God does not have to learn anything as he is all knowing. Being that God has purposed everything that comes to pass, there is no Hypothetical, what if's.
There is no person that would ever believe the gospel,apart from God drawing that person to faith, Psalm 14- romans 3
Jn 6:37-44
Man died in the fall of Adam, he was not just wounded.
God is only obligated to himself in what is called the covenant of redemption.
The Father, Son, and Spirit, plan,purpose and accomplish redemption of the elect in time and eternity.


----------



## Supahrob (Aug 20, 2009)

Hmm - judging from Iconoclasts post I think I might have been a little unclear. I am a calvinist and firmly believe that God knows everything and has no need to learn anything. I believe God saves who He intends to save and there is no chance of Him failing. 

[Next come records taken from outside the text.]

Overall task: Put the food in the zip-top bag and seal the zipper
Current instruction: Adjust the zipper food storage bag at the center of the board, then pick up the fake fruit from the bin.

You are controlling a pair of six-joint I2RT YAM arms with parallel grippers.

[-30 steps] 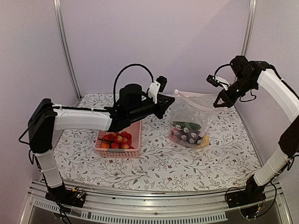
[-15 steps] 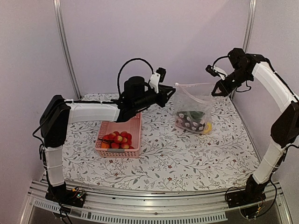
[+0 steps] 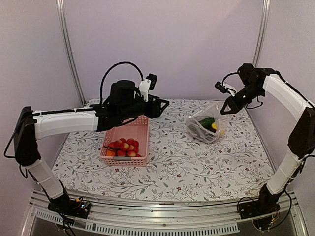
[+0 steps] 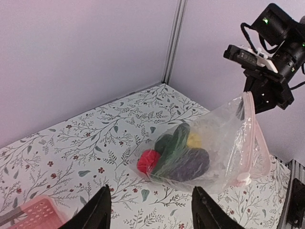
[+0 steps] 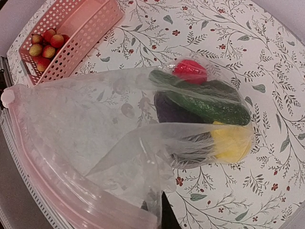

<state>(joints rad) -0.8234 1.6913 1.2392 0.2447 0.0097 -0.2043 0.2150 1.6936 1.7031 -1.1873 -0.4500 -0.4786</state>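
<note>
I see the zip-top bag (image 3: 206, 129) lying slumped at the far right of the flower-printed table (image 3: 197, 167). Its clear, crinkled film bulges around some of the food (image 4: 186, 164) (a green, a dark purple, a yellow and a red piece). Its pale pink zipper (image 5: 57, 188) curves along the raised mouth edge, and my right gripper (image 3: 227, 109) is pinched closed on that upper corner, close to the right wall. Open tabletop lies near and left of the bag. My left gripper (image 4: 151, 210) hovers by the far end of the pink lattice basket (image 3: 140, 132), fingers spread apart and holding nothing. Round red berries (image 3: 124, 146) are heaped at the basket's near end, well apart from the bag.
</note>
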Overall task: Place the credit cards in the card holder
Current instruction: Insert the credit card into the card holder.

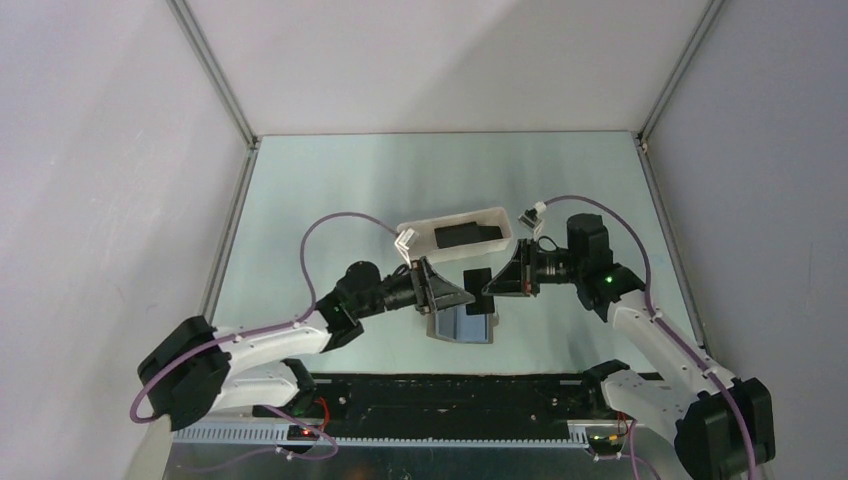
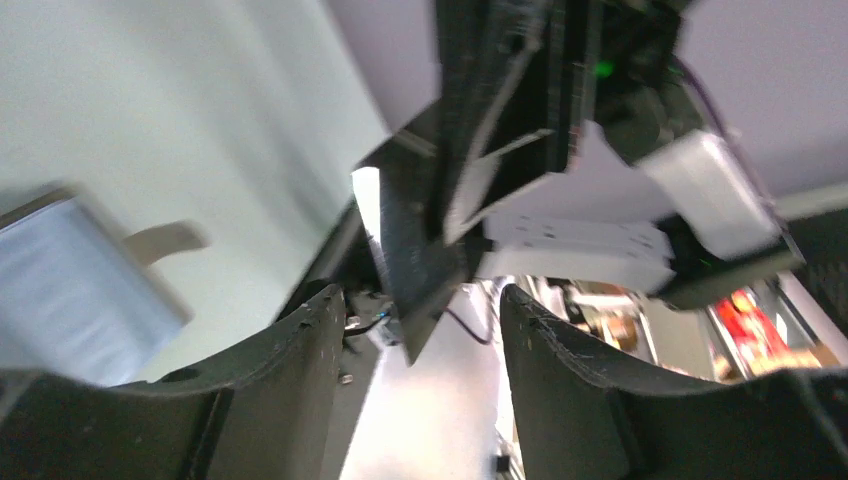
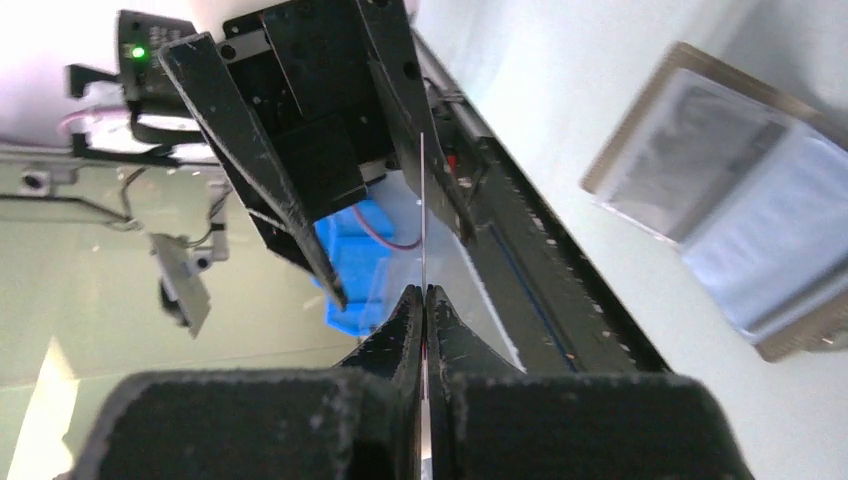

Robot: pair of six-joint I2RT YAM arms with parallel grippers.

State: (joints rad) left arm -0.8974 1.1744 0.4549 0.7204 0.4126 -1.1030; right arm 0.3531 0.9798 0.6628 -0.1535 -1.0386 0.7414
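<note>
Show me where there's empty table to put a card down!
Bare table stretches behind the white tray to the far edge, and down the left and right sides. The middle is crowded: the left gripper and the right gripper, pinching a credit card, meet above the open card holder, right in front of the tray.

Both arms reach inward, claws facing: left claw [image 2: 422, 305] spread, right claw [image 3: 424, 296] pinched on a credit card [image 1: 477, 278].
</note>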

My dad does not, so my questions are hypotheticals (there is nothing wrong with using hypotheticals to sharpen logic and illustrate points). It's a twist on Greg Koukl's (also a calvinist) "Taking The Roof Off" tactic - you make the person really take a look at their worldview...sort of saying "Lets see if you can really live in the world you say you believe in"

Take care,
Rob


----------



## coramdeo (Aug 20, 2009)

*Thanks*

Thanks to you all for this helpfull discussion. I am in endless discussions daily with my non-calvinist friends.


----------



## carlgobelman (Sep 4, 2009)

Supahrob said:


> Heya!
> Ok, so I am talking to my dad (and one of my brothers) about Calvinism and I am trying to prepare for our next study/discussion.
> 
> In our last meeting, I tried to ask the question "*IF* it turns out that the Bible actually teaches that God *DOES* indeed create some people for the purpose of sending them to hell, then that is the right and good thing to do (by virtue of the fact that everything God does is right and good) - correct?" My dad was very hesitant to answer the question at all, and seemed to think I was setting him up.
> ...



Rob,

Regarding your question. I don't think it's an issue of God deciding NOT to choose someone who would believe the gospel. God's sovereignty in election ALWAYS coincides with our decisions to believe or not believe. In other words, everyone whom God sovereignly chooses to elect unto salvation WILL come to faith in Christ through God's efficacious call and being drawn by the Spirit's irresistible grace. On the flip side, everyone whom God sovereignly decides to pass over for salvation will always choose to reject God and suppress the truth in unrighteousness.

I think we see this illustrated in the case of Pharaoh in Exodus. God tells Moses that he will harden Pharaoh's heart, and we see throughout the narrative that God's does, in fact, harden Pharaoh's heart. However, we also see in the narrative that Pharaoh hardens his own heart. God's sovereign choice always intersects with our free choices. I think R.C. Sproul calls this the doctrine of concurrence.

If I were to improve your question, I might go in this direction:

Is God obligated to save anyone? Answer: No
The salvation of anyone is an act of pure sovereign grace.
Does God act unjustly toward the one whom he passes over for election? Answer: No.

Essentially the scenario we have is that one is either the recipient of God's divine grace or God's divine justice. No one is treated unjustly by God.

Hope this helps.


----------



## Supahrob (Sep 5, 2009)

hmm - thank you all for your replies, and I hope you offer more advice. I see the first problem I have is that I apparently just didn't explain things well.

I am a Calvinist - I understand the Doctrines of Grace. The question I was posing to my dad was an entirely hypothetical one. In my question, I was allowing his position to be correct (that God chooses those who He knew in advance would believe), but I was only allowing it for the purposes of THIS question. The question (What if God knew someone would believe, but decided NOT to offer them the gospel) is intended specifically to bring out the issue of does God HAVE to save anyone? I mean, the person in the question is still a sinner and deserving of hell - the underlying question is "Is God unjust in punishing lawbreakers because He doesn't offer them a pardon first?"

The more I think about the question, the more I think it is THE question to ask an arminian or semi-arminian, in order to get them to honestly deal with the issue of grace.

So again, I know that it is God who chooses, NOT us - the question is not a trick question to my dad, it is simply a fictional situation, a hypothetical environment in which we are forced to deal with a central issue: Does God OWE sinners, enemies who hate him, a pardon? Whether they would or wouldn't accept it is not the issue (again, I know that isn't a Biblical concept anyway, but my dad thinks it is, so I am seeing if he can truly live with his worldview), the issue is whether God is under some obligation to offer a pardon to ANYONE.

I hope this clears it up.

Take care,
Rob


----------